Figure 3: Adaptive reversions and conversions bypass evolutionary dead-ends and expand the number of accessible evolutionary pathways.
Figure 3

(a) Some evolutionary trajectories can only continue adaptation on this landscape through mutational reversion or conversion. In this example, after adaptively gaining four mutations, any further gain only lowers resistance, but a conversion or reversion can increase resistance. (b) Calculating all possible continuously improving trajectories over the adaptive landscape reveals that mutations are often gained but later adaptively lost. (c) The number of feasible evolutionary trajectories exceeds the maximum number possible without genetic interactions. All feasible trajectories are sorted by which of the adaptive peaks they reach, and coloured by whether they take a direct path in which mutations are only gained (black) or an indirect path in which some mutations may be gained and lost (grey). Dashed lines at 3! and 4! show the maximum possible number of direct pathways to genotypes with 3 or 4 mutations. When the number of pathways is below n!, genetic interactions constrain the number of pathways, and when above n!, genetic interactions expand the number of pathways.

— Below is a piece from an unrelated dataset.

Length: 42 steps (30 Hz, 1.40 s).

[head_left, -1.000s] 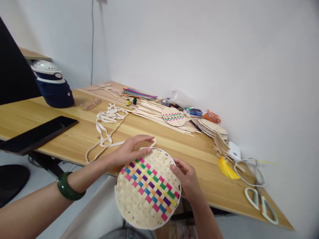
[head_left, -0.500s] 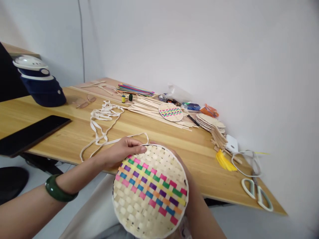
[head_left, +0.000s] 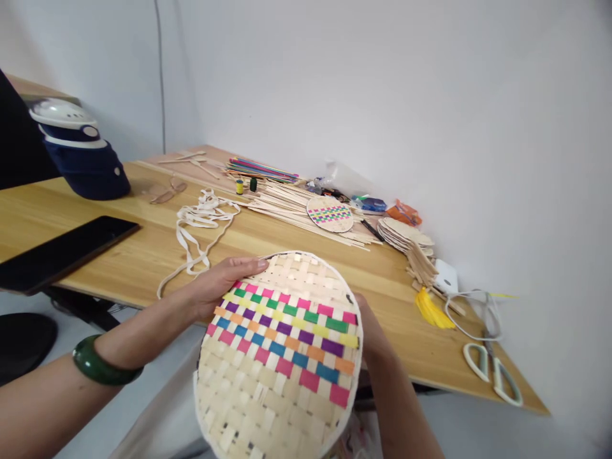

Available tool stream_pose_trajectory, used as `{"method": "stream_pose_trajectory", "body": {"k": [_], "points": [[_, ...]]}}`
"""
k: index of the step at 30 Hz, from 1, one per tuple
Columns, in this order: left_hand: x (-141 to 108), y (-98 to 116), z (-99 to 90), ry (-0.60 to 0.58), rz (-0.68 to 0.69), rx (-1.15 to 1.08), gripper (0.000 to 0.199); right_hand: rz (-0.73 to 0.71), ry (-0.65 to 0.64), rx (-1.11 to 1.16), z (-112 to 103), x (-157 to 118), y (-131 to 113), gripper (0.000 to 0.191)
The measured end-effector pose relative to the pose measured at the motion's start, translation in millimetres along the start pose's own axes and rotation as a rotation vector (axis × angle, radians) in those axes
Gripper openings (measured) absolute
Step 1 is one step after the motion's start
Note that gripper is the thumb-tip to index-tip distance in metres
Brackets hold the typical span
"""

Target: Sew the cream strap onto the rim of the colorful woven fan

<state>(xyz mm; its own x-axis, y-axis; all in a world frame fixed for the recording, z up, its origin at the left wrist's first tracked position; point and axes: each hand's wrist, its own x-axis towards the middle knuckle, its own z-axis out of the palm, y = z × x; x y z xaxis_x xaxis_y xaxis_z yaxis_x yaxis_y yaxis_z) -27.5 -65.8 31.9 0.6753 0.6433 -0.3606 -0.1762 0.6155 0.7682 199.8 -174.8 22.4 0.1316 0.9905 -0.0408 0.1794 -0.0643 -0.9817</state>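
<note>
Raised higher: woven disc (head_left: 270,357), your left hand (head_left: 220,284) pinching it; your right hand (head_left: 370,328), grip hidden. White edging (head_left: 196,398): mostly on, bare below left hand.

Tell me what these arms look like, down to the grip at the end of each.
They are a person's. The left forearm and right forearm show no sleeves or cables. A smooth, glossy, dark green bangle circles the left wrist. The left grip is an ungloved hand; the right grip, partly hidden, shows no glove either.
</note>
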Motion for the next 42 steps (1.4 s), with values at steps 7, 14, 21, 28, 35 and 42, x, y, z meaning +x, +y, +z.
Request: {"method": "stream_pose_trajectory", "body": {"k": [7,14,21,28,35,42], "points": [[-6.7,-10.9,-12.0,0.019,0.052,0.180,0.027,0.048,0.023,0.248,-18.8,0.9,10.6,0.034],[-9.6,-24.9,-11.6,-0.050,0.041,0.334,0.032,0.072,0.164,0.570,-14.5,6.3,17.1,0.022],[-10.5,-32.5,-8.9,-0.088,0.057,0.435,0.034,0.111,0.234,0.786,-10.1,9.5,8.6,0.014],[-11.9,-35.1,-1.1,-0.137,0.047,0.567,0.031,-0.106,0.023,0.269,4.0,-13.5,-13.9,0.014],[-13.6,-33.5,7.2,-0.234,0.116,0.676,0.031,-0.084,-0.258,-0.222,15.7,-30.9,-25.8,0.018],[-17.6,-25.4,7.4,-0.227,0.122,0.724,0.041,-0.044,-0.204,-0.288,11.1,-41.1,-20.1,0.021]]}}
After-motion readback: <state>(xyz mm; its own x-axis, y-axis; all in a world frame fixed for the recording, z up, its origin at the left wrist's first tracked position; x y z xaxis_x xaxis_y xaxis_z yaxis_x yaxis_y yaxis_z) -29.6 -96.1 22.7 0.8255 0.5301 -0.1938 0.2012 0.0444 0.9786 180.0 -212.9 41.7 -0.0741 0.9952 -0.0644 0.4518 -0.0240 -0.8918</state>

The process of mutational gain and subsequent loss generates indirect paths that greatly increase the number of evolutionary pathways leading to any specified peak. For each single-peak subset of the landscape with n mutations, there are n! potential direct mutational paths leading to this peak (6, 24 or 120 paths to 3, 4 or 5 mutations, respectively). Consistent with previous studies of single-peaked adaptive landscapes1,2,3, many of these direct paths are restricted because genetic interactions render certain mutations deleterious on the background of other mutations (Fig. 3c, black bars). However, considering all adaptive paths in the multi-peak landscape reveals many additional indirect paths in which gained mutations are subsequently adaptively lost or converted. These indirect paths are so abundant as to overcompensate for the reduction in direct pathways (Fig. 3c, grey bars). Most indirect paths are only one or two steps longer than most direct paths (Supplementary Fig. 8a). Due to these indirect paths, the landscape has a higher level of connectivity; they increase the number of genotypes that can lead to any one peak (Supplementary Fig. 8b) and the number of peaks accessible from each genotype (Supplementary Fig. 8c). These properties are observed in this landscape, and not in previously characterized single-peaked landscapes, because it contains more mutations than only those in a single adaptive genotype. We thus anticipate that this increased accessibility due to indirect paths would only be more pronounced if a larger set of mutations was examined.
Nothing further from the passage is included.